Canicules répétées et sécheresse alimentent un été historique de feux de forêt et contribuent à la mort de milliers de personnes.
Des millions de personnes à travers l'Europe, notamment en France, en Italie, en Espagne et au Royaume-Uni, suffoquent sous une nouvelle vague de températures extrêmes, alors que le dernier épisode de canicule gagnait en intensité.
Plus de 135 millions de personnes devaient affronter des températures supérieures à 35 °C, certaines régions de France dépassant les 42 °C et le Royaume-Uni enregistrant sa journée la plus chaude de l'année.
L'Europe est le continent qui se réchauffe le plus rapidement et, dans certaines zones, elle est mal équipée pour faire face aux fortes chaleurs.
Les scientifiques attribuent la multiplication et l'intensification des vagues de chaleur au réchauffement climatique d'origine humaine.
La répétition des canicules et la sécheresse ont alimenté un été historiquement marqué par les incendies de forêt et contribué à la mort de milliers de personnes.
Les températures devaient dépasser 30 °C pour près de trois Européens sur cinq, soit environ 340 millions de personnes, selon une analyse de l'AFP fondée sur les prévisions du service météorologique allemand et les projections de population pour 2025 du Centre commun de recherche.
Ces résultats sont cohérents avec ceux de l'ONG autrichienne Klimadashboard.
La chaleur se fait sentir
En France, les températures ont continué de grimper : Météo-France a relevé 42,5 °C à Châteaumeillant, dans le centre du pays, le niveau le plus élevé enregistré jeudi.
À Paris, le thermomètre a atteint 38 °C et une grande partie du pays était placée en alerte canicule.
En Italie, des températures similaires devaient concerner 29 millions de personnes, en particulier le long de la côte ouest, dans la plaine du Pô, dans le sud et sur les îles italiennes.
De vastes zones de la péninsule Ibérique ont également suffoqué, avec quelque 25 millions de personnes touchées en Espagne.
Jeudi, l'agence météorologique nationale Aemet a relevé jusqu'à 37 °C dans les régions du centre du pays.
Au Royaume-Uni, les températures ont également atteint 36 °C ou davantage dans 40 localités d'Angleterre centrale et méridionale.
Le pays est en passe de connaître l'été le plus chaud jamais enregistré, a indiqué cette semaine le Met Office.
La canicule a attisé des incendies de forêt dans toute l'Europe.
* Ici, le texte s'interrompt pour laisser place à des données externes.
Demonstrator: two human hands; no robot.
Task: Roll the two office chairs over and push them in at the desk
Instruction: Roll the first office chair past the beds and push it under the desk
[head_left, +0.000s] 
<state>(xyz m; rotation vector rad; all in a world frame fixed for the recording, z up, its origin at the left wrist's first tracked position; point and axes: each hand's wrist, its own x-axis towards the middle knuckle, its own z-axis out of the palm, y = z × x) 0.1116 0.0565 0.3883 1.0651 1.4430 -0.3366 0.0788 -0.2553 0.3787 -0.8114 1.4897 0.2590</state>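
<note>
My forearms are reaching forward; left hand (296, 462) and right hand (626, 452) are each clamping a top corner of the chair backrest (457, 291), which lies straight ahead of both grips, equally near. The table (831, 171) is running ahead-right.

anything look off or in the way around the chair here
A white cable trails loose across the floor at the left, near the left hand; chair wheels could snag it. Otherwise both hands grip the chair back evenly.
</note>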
Dans le nord de la Grèce, des centaines de touristes ont été évacués par bateau alors qu'un feu de forêt menaçait deux stations très prisées, tandis que, dans la région des West Midlands, au centre de l'Angleterre, les pompiers luttaient contre des incendies qui endommageaient des habitations dans un contexte de sécheresse.
L'analyse de l'AFP calcule ces chiffres selon une méthode similaire à celle de Klimadashboard, en croisant la densité de population avec le modèle de prévisions du Deutscher Wetterdienst (DWD), le service météorologique national allemand.
Les habitants sont comptabilisés lorsque le modèle prévoit, à un moment quelconque de la journée, des températures supérieures à 30 °C ou 35 °C à leur lieu de résidence.
Comme le modèle a une résolution d'environ 6,5 km, il ne rend pas pleinement compte des effets d'îlot de chaleur urbain, lorsque les villes sont nettement plus chaudes que les zones rurales environnantes, a expliqué à l'AFP David Jablonski, de l'ONG Klimadashboard.
Par conséquent, l'analyse "sous-estime probablement le nombre de personnes touchées dans les zones urbaines densément peuplées", souligne l'organisation sur son site European Heat Tracker (en anglais).